Afectaciones de salud propias y ajenas me han hecho transitar por distintas unidades médicas públicas; transitar por los pasillos, ocupar las salas de espera o caminar por las banquetas aledañas a los hospitales públicos, me permitió recordar la calidad de los servicios de salud de carácter público. Esos lugares donde hay que realizar largas colas e invertir tiempo de espera para ser atendido por el personal de salud, en mi caso soy una privilegiada porque acudo a los servicios del Instituto Mexicano del Seguro Social (IMSS).

Mi aseveración de “privilegiada” puede resultar irónica porque los tiempos de espera para cualquier servicio son traducidos en horas sumadas a paciencia y tolerancia ante la actitud de servidores públicos que se saben poseedores de conocimientos y recursos que pueden mejorarnos la salud. Me reconozco privilegiada porque nunca me pidieron comprar algún insumo, medicamento u objeto necesario para mi recuperación; esto no sucede con las personas usuarias del servicio médico a cargo del sector Salud del estado de Hidalgo.

Como he dicho, los tiempos de espera me dieron posibilidad de observar, conversar y verificar que familiares acudían presurosos a las farmacias ubicadas estratégicamente junto a las instalaciones hospitalarias. Sus compras incluyeron medicamentos e insumos, esto último me pareció absurdo que un hospital que se presume el más grande e importante de la entidad carezca de jeringas, gazas, agua destilada, entre otros productos básicos de cualquier consultorio de barrio o pueblo. También fue revelador el hecho que mandan a sus pacientes a servicios privados para la toma de rayos X y muestras de laboratorio. Tal situación presenta el hospital general de Pachuca, como un gran edificio que alberga personal médico sin insumos de trabajo. Para los enfermos y las enfermas que acuden al servicio, la recuperación de su salud se debe a la cantidad de recursos económicos tenidos para la adquisición de medicamentos y otras cosas.

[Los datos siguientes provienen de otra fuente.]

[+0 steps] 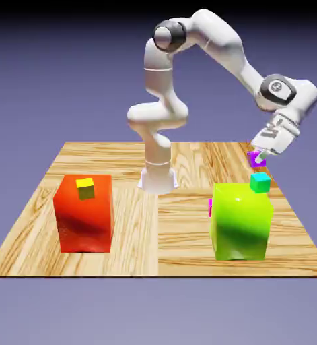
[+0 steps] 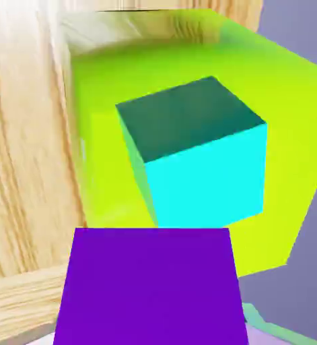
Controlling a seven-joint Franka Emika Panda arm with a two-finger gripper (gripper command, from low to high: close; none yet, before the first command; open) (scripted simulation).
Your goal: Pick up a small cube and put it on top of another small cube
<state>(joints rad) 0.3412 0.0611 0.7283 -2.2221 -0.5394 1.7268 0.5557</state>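
Simply purple (flat-faced) small cube [image 2: 151,290].

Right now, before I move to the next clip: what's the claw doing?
Claw: closed, holding the small purple cube.

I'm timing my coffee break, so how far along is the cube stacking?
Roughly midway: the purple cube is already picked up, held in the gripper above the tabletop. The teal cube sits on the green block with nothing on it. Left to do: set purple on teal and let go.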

Tal deficiencia en el hospital más importante del sector Salud hidalguense me hizo suponer muchas cosas sobre otras unidades médicas menos grandes y más lejanas de la capital de la entidad, así que me obligué a verificar el número y calidad de las instituciones médicas públicas a cargo del Sistema de Salud del estado de Hidalgo, existen 33: 21 centros de salud, seis hospitales generales, cuatro hospitales de la comunidad, una unidad de especialidad médica y una unidad de apoyo; de ese total, según datos oficiales consultados, ninguno está acreditado.

En la lista solo apareció acreditado el Hospital del Niño DIF en hematopatías malignas, tumores sólidos fuera del sistema nervioso central (SNC) y tumores sólidos del SNC. Pero este hospital no depende del Sistema de Salud, sino del Sistema DIF y gobierno del estado de Hidalgo. En resumen, el Sistema de Salud del estado de Hidalgo carece de unidades de salud acreditadas.

La acreditación garantiza que los elementos médicos “cumplen con los requisitos en los componentes de seguridad, calidad y capacidad instalada”, esto en apego a la Ley General de Salud. ¿A quién conviene esta falta de acreditación de unidades médicas públicas? ¿A los comercializadores de medicamentos y farmacias? ¿Servicios particulares de laboratorios y rayos X? ¿Quiénes se benefician de este deficiente abastecimiento en los servicios médicos a cargo del Sistema de Salud en el estado de Hidalgo?

Es claro que el interés sobre la condición de salud-enfermedad de la población no es importante, porque solo interesan como clientes para la compra de medicamentos, el pago de servicios de laboratorio y la adquisición de insumos. Ser usuario de centros de salud y hospitales públicos recrudece la vulnerabilidad social de esas familias, lo que hace una doble violación de sus derechos humanos, pues la omisión pública les niega su derecho a los servicios de salud de calidad y al mismo tiempo orilla a la pobreza.

Un buen regalo navideño por parte del gobierno del estado de Hidalgo es que nos aseguren cuántas unidades médicas serán acreditadas para el siguiente año, pues ello redundará en el número de insumos y medicamentos que las familias deben comprar para sus enfermos, porque la acreditación de hospitales y centros de salud se traducirá en la existencia de los necesarios para atender a los y las pacientes.

Sector Salud del estado de Hidalgo, ¿cuántas unidades médicas acreditará en el año 2020?